• Task directions
Span requested from the data below: the line with "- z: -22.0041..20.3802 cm" through the line with "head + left", both included. Give only these lines again, exactly, and leave every picture out.

• Material provided
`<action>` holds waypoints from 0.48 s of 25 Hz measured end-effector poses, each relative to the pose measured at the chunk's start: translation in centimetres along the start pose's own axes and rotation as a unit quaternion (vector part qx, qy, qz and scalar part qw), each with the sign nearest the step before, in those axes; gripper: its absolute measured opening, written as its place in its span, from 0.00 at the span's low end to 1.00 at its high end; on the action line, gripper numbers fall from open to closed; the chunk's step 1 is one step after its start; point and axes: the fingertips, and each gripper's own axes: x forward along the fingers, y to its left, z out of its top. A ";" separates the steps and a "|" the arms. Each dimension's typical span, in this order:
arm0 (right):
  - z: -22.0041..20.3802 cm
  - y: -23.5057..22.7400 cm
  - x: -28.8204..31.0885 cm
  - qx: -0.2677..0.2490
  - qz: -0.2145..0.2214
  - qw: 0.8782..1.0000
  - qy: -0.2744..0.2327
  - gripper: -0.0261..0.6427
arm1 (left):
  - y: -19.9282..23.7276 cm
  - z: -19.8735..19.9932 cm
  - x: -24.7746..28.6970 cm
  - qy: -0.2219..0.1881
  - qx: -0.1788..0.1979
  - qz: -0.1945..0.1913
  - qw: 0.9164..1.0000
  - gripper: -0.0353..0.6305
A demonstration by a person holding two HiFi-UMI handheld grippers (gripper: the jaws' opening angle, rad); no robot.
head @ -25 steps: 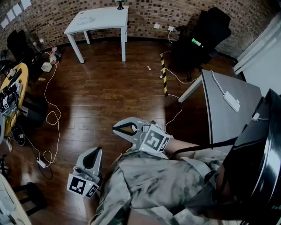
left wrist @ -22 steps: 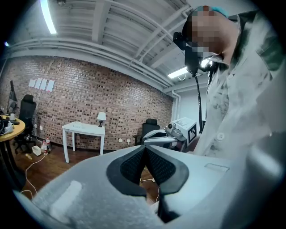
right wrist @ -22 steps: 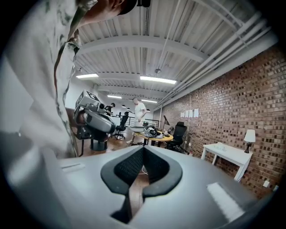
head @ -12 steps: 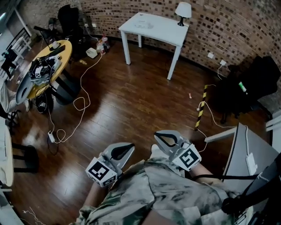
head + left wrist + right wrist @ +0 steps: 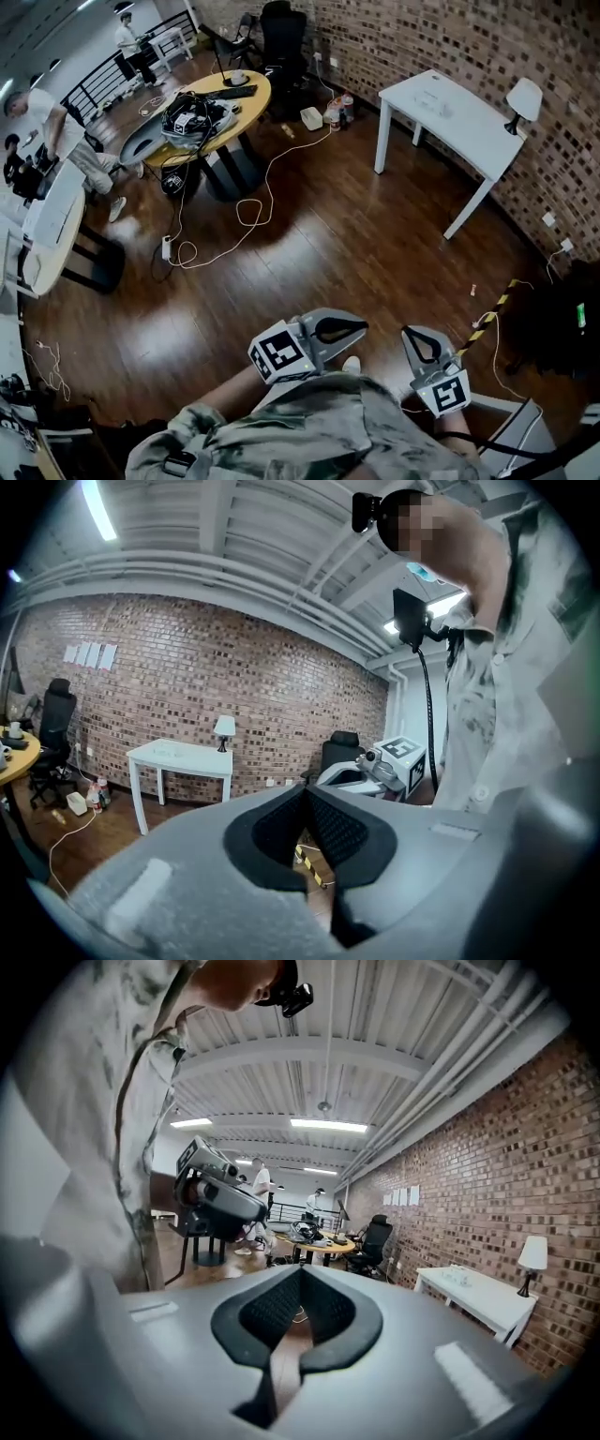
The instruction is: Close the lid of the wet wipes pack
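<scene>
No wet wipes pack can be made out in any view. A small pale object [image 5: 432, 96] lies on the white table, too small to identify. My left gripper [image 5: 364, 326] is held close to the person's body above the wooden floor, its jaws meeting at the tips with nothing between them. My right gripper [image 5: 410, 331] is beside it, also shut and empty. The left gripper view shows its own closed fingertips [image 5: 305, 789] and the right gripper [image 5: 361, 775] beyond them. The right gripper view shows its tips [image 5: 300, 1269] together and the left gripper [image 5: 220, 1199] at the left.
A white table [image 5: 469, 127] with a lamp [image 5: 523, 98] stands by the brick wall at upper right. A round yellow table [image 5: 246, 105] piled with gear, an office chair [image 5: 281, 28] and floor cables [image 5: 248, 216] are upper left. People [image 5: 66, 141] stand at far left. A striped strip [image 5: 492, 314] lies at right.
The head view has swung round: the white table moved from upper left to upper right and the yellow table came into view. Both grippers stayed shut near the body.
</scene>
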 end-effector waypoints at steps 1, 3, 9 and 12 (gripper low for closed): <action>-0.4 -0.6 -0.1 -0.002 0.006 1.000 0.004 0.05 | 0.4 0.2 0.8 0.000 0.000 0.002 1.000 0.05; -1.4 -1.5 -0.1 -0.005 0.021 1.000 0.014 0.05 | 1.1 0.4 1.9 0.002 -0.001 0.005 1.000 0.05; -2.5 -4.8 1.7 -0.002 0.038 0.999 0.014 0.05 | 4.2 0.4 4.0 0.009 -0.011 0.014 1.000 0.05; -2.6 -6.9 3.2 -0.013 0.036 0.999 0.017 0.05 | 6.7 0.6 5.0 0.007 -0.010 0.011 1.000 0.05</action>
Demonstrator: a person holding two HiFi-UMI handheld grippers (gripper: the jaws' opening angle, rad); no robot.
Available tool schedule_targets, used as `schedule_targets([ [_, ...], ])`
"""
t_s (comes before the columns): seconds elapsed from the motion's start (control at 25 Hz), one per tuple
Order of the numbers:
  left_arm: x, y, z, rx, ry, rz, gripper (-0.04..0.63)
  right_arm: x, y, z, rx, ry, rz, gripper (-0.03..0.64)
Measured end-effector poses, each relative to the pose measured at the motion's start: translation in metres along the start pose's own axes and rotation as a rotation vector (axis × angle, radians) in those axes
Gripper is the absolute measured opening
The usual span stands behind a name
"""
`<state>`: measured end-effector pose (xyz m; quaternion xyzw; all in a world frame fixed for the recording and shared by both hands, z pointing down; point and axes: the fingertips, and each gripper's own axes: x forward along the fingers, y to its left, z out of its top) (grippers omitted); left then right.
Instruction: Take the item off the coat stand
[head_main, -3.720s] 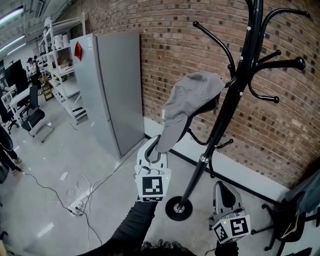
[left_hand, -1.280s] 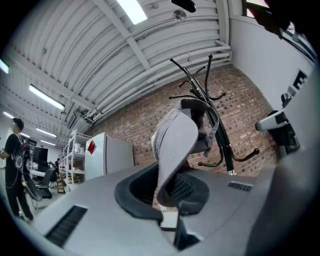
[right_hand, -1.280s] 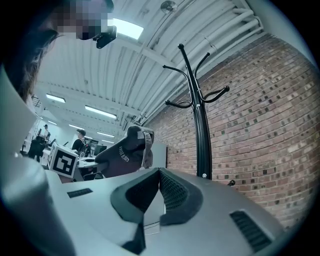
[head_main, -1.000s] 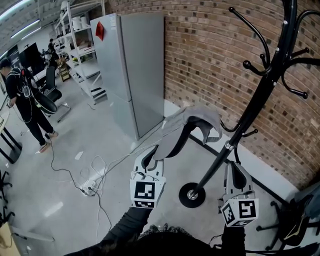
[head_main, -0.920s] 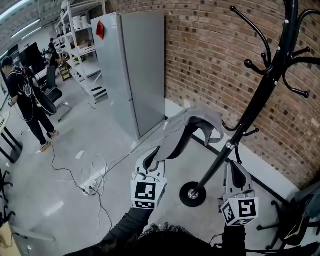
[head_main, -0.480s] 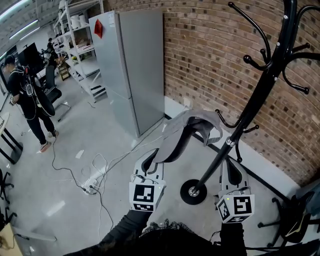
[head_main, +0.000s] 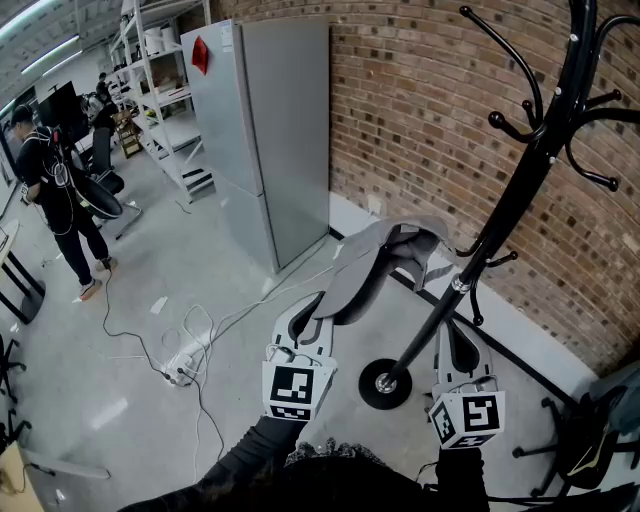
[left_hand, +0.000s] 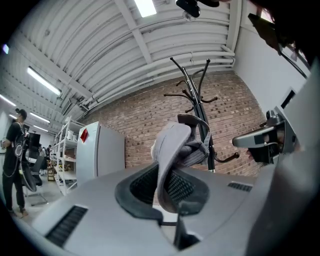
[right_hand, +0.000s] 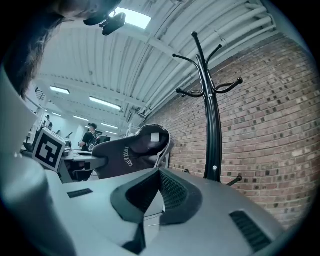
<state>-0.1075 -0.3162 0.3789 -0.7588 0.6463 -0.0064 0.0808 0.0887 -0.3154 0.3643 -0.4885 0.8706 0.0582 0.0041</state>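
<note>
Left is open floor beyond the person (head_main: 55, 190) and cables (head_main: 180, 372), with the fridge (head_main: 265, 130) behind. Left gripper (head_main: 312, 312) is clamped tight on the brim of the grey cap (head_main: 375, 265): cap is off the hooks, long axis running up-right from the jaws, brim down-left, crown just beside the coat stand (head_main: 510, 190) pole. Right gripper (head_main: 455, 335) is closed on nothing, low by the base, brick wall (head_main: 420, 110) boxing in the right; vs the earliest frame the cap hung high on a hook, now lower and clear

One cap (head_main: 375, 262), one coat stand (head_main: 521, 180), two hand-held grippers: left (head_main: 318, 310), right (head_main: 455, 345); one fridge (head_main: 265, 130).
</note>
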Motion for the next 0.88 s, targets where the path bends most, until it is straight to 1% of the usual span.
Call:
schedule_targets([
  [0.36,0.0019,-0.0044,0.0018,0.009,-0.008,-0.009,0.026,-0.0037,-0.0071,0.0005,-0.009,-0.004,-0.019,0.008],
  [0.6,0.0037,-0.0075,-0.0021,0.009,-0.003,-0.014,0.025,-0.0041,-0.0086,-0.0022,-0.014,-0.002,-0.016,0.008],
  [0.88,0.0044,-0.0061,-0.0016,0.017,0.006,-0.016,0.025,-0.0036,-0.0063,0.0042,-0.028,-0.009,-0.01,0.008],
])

• Result of this exercise
  - z: -22.0041..20.3802 cm
  - y: -23.5057..22.7400 cm
  - x: -28.8204..31.0885 cm
  - qx: -0.2677..0.2490
  - qz: -0.2145..0.2214
  - qw: 0.8782..1.0000
  - qy: -0.2744..0.2327
  - gripper: -0.0261..0.6427
arm1 (left):
  - y: -19.9282..23.7276 cm
  - z: -19.8735..19.9932 cm
  - x: -24.7746..28.6970 cm
  - qy: -0.2219..0.1881
  - qx: -0.1788..0.1979
  - qz: -0.1945..0.1913
  - qw: 0.9164..1.0000
  - gripper: -0.0353..0.6305
A demonstration by a person holding two HiFi-UMI handheld grippers (gripper: the jaws' opening angle, rad); no robot.
head @ -25 steps: 
left wrist @ -22 steps: 
right wrist @ -22 steps: 
head @ -12 steps: 
head + left wrist + right wrist @ +0 steps: 

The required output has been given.